What you have to do: Leaving the pictures aside, write out the whole listing below exactly.

---*---

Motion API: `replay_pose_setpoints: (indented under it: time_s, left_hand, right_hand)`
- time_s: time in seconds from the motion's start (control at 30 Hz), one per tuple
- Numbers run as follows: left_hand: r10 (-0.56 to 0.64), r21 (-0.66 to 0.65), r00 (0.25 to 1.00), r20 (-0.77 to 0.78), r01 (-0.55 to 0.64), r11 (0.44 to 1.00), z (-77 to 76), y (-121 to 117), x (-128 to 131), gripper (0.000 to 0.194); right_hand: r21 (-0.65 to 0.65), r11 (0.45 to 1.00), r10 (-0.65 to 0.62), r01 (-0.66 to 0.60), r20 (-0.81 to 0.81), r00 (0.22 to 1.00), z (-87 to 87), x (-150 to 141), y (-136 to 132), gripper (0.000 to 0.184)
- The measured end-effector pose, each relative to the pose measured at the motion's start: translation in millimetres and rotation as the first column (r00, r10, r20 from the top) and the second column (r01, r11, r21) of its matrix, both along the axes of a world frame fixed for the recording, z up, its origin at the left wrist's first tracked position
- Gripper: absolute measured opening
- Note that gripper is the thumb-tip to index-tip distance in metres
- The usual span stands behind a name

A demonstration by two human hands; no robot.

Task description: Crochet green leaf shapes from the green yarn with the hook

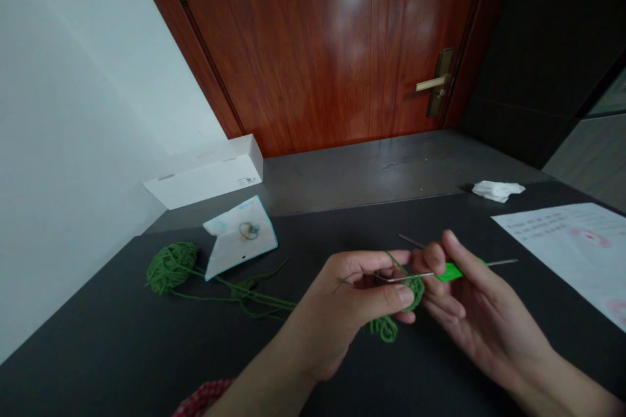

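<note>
My left hand [355, 293] is closed, its thumb and fingers pinching a small green crochet piece [417, 292]. A strand of green yarn runs over the raised index finger. My right hand [469, 300] grips the bright green handle of a crochet hook [450, 272]; the hook's metal shaft reaches left to the stitches near my left thumb. Another thin metal rod [411, 240] juts out behind the right fingers, and most of it is hidden. Looped green yarn [384, 328] hangs below the left hand. Strands lead left across the table to a green yarn ball [172, 267].
A creased white packet [244, 238] with a small looped item on it lies beside the yarn ball. Behind stands a long white box [210, 179] by the wall. A crumpled tissue [497, 191] and a printed sheet [567, 247] lie on the dark table [122, 345] at right.
</note>
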State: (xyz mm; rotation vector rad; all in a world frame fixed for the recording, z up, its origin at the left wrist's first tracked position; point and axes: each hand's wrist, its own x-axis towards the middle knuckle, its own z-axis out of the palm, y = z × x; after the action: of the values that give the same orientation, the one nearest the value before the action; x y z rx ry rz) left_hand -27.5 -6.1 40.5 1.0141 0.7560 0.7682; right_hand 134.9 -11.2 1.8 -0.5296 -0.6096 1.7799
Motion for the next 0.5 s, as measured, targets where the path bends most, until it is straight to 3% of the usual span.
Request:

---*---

Exercise solution:
Motion API: `replay_pose_setpoints: (indented under it: time_s, left_hand, right_hand)`
- time_s: time in seconds from the motion's start (control at 30 Hz), one per tuple
- Numbers run as follows: left_hand: r10 (-0.56 to 0.64), r21 (-0.66 to 0.65), r00 (0.25 to 1.00), r20 (-0.77 to 0.78), r01 (-0.55 to 0.64), r11 (0.44 to 1.00), z (-77 to 76), y (-121 to 117), x (-128 to 131), gripper (0.000 to 0.194); right_hand: r21 (-0.65 to 0.65), r11 (0.45 to 1.00), r10 (-0.65 to 0.62), r01 (-0.66 to 0.60), r20 (-0.81 to 0.81), r00 (0.22 to 1.00), z (-87 to 87), x (-150 to 141), y (-136 to 132), gripper (0.000 to 0.184)
- The measured end-effector pose, each relative to the pose measured at the motion's start: translation in millimetres and rotation as the first column (r00, r10, r20 from the top) and the second column (r01, r11, r21) of its matrix, both along the axes of a world frame fixed for the recording, z up, its origin at the left wrist's first tracked position
- Gripper: absolute measured opening
- Note that gripper is the thumb-tip to index-tip distance in metres
- The usual span stands behind a name

A demonstration by two human hands; no robot.

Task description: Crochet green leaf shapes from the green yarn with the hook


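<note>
My left hand [355, 293] is closed, its thumb and fingers pinching a small green crochet piece [417, 292]. A strand of green yarn runs over the raised index finger. My right hand [469, 300] grips the bright green handle of a crochet hook [450, 272]; the hook's metal shaft reaches left to the stitches near my left thumb. Another thin metal rod [411, 240] juts out behind the right fingers, and most of it is hidden. Looped green yarn [384, 328] hangs below the left hand. Strands lead left across the table to a green yarn ball [172, 267].
A creased white packet [244, 238] with a small looped item on it lies beside the yarn ball. Behind stands a long white box [210, 179] by the wall. A crumpled tissue [497, 191] and a printed sheet [567, 247] lie on the dark table [122, 345] at right.
</note>
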State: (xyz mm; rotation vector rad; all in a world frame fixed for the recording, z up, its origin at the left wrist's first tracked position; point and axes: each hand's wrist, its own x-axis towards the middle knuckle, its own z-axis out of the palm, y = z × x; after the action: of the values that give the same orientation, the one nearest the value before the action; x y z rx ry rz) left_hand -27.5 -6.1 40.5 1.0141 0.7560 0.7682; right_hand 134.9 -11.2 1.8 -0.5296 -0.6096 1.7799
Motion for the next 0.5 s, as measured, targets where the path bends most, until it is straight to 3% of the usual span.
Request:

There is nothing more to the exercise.